**What you should do**
One part of the entries below is wanted: the lines from the one containing "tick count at" through the one containing "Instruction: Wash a". Write those out exactly and nothing else.
-------- Records supplied
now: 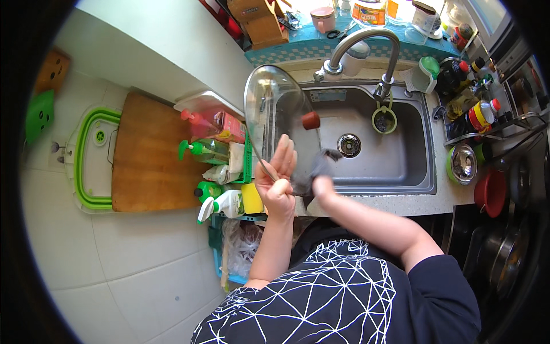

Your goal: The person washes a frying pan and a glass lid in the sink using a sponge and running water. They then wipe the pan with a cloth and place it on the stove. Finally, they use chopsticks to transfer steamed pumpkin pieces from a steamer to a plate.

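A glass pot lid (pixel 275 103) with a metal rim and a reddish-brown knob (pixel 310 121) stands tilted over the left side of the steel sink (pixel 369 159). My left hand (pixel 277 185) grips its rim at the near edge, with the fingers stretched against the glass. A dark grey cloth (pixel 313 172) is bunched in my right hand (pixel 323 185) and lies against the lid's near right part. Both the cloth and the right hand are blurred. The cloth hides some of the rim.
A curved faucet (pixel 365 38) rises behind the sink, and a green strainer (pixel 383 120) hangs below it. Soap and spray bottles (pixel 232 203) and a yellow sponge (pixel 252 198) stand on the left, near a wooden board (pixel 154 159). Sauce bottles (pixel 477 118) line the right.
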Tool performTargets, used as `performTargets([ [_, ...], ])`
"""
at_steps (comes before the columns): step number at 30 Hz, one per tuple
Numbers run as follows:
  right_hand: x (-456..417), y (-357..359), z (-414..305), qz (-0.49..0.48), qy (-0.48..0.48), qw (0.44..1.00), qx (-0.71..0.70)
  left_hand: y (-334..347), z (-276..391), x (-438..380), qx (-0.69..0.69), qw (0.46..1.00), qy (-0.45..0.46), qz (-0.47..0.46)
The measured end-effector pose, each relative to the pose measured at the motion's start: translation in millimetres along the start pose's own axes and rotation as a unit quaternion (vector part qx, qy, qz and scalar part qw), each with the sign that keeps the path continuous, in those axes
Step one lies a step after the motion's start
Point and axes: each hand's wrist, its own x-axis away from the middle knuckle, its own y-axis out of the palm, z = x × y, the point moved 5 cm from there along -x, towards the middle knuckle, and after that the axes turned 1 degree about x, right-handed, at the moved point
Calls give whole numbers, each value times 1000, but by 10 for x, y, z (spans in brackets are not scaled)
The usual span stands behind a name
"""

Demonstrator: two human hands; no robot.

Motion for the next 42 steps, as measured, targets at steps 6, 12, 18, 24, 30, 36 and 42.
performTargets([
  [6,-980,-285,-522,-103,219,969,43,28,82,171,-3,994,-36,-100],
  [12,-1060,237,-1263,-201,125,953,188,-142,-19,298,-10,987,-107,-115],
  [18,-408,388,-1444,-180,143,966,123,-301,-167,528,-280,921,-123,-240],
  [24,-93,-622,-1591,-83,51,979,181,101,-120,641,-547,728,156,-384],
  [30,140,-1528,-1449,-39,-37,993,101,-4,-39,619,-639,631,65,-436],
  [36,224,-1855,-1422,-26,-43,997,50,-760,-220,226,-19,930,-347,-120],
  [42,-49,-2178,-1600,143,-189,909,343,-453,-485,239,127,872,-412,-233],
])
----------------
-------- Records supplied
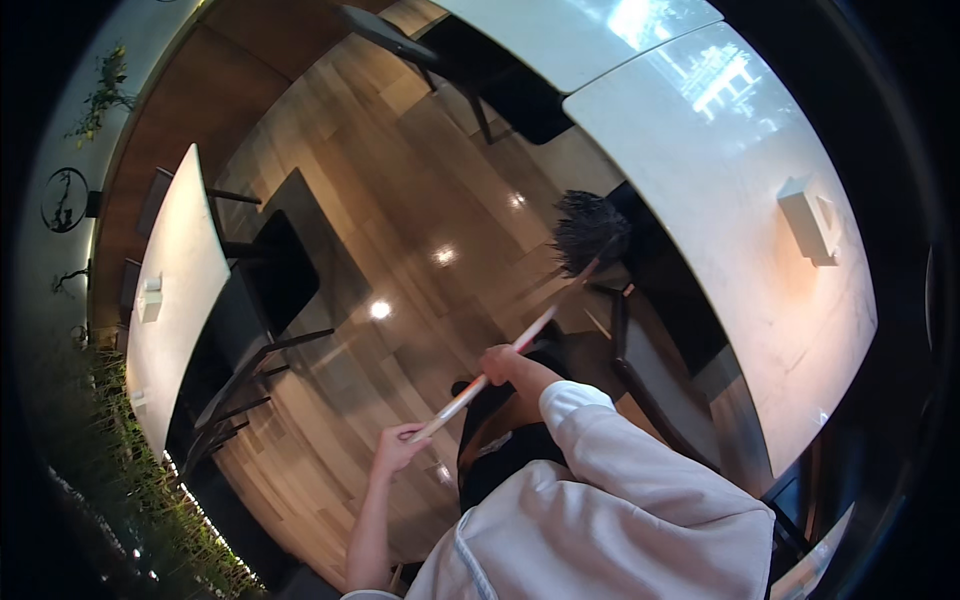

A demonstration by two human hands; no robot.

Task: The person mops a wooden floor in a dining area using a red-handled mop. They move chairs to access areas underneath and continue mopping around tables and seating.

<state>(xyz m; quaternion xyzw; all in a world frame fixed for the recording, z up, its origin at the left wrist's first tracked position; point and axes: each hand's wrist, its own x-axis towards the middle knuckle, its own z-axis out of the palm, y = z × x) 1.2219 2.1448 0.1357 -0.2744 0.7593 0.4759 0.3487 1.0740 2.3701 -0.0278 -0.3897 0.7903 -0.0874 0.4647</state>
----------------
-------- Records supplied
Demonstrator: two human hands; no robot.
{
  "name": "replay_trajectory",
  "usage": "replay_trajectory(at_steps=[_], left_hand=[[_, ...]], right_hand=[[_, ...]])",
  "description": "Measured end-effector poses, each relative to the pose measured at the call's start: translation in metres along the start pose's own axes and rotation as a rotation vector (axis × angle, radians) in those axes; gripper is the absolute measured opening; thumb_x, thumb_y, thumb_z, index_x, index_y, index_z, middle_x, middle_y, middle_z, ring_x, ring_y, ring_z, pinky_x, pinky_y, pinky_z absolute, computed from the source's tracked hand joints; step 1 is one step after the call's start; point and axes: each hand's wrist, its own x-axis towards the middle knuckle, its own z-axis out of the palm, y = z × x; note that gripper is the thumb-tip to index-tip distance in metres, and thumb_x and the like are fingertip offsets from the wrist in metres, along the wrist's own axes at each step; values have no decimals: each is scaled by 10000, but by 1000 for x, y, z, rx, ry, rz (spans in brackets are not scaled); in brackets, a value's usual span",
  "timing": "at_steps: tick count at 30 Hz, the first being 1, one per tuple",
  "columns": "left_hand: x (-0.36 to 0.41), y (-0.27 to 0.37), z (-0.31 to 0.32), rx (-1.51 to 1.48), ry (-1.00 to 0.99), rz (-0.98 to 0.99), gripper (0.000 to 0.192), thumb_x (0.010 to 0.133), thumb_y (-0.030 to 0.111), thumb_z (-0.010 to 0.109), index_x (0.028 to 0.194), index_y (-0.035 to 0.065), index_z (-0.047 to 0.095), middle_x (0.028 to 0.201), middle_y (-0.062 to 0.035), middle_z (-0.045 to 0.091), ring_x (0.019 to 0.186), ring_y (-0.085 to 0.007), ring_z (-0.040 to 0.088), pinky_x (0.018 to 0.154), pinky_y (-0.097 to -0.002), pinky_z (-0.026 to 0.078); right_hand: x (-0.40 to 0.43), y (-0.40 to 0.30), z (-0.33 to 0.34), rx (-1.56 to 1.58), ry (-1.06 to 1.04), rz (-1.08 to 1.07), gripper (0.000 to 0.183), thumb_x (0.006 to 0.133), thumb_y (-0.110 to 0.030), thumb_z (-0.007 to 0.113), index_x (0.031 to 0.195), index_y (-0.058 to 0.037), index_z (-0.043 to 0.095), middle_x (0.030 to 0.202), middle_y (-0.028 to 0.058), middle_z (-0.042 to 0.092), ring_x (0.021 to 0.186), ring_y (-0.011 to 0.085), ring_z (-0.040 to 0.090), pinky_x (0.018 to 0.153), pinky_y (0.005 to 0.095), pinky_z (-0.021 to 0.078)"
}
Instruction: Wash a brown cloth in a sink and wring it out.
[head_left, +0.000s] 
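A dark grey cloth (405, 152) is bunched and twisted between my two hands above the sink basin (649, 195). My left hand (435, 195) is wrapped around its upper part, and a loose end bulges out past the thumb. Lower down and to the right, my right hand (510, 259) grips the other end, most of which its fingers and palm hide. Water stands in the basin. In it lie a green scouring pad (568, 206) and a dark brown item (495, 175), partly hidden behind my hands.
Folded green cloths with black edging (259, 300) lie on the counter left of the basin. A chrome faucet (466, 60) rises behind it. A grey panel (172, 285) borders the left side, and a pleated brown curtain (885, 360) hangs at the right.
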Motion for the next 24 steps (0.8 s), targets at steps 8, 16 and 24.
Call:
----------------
**Exercise result**
  "timing": "at_steps: tick count at 30 Hz, the first being 1, one per tuple",
  "columns": "left_hand: x (-0.36 to 0.41), y (-0.27 to 0.37), z (-0.31 to 0.32), rx (-1.51 to 1.48), ry (-1.00 to 0.99), rz (-0.98 to 0.99), gripper (0.000 to 0.192), thumb_x (0.010 to 0.133), thumb_y (-0.030 to 0.111), thumb_z (-0.010 to 0.109), index_x (0.028 to 0.194), index_y (-0.035 to 0.065), index_z (-0.047 to 0.095), middle_x (0.028 to 0.201), middle_y (-0.062 to 0.035), middle_z (-0.045 to 0.091), ring_x (0.019 to 0.186), ring_y (-0.085 to 0.007), ring_z (-0.040 to 0.088), pinky_x (0.018 to 0.154), pinky_y (-0.097 to -0.002), pinky_z (-0.026 to 0.078); right_hand: x (-0.40 to 0.43), y (-0.40 to 0.30), z (-0.33 to 0.34), rx (-1.56 to 1.58), ry (-1.06 to 1.04), rz (-1.08 to 1.07), gripper (0.000 to 0.183), thumb_x (0.006 to 0.133), thumb_y (-0.110 to 0.030), thumb_z (-0.007 to 0.113), index_x (0.031 to 0.195), index_y (-0.058 to 0.037), index_z (-0.043 to 0.095), middle_x (0.030 to 0.202), middle_y (-0.028 to 0.058), middle_z (-0.042 to 0.092), ring_x (0.021 to 0.186), ring_y (-0.011 to 0.085), ring_z (-0.040 to 0.090), pinky_x (0.018 to 0.153), pinky_y (0.005 to 0.095), pinky_z (-0.021 to 0.078)"
}
Instruction: Wash a brown cloth in a sink and wring it out.

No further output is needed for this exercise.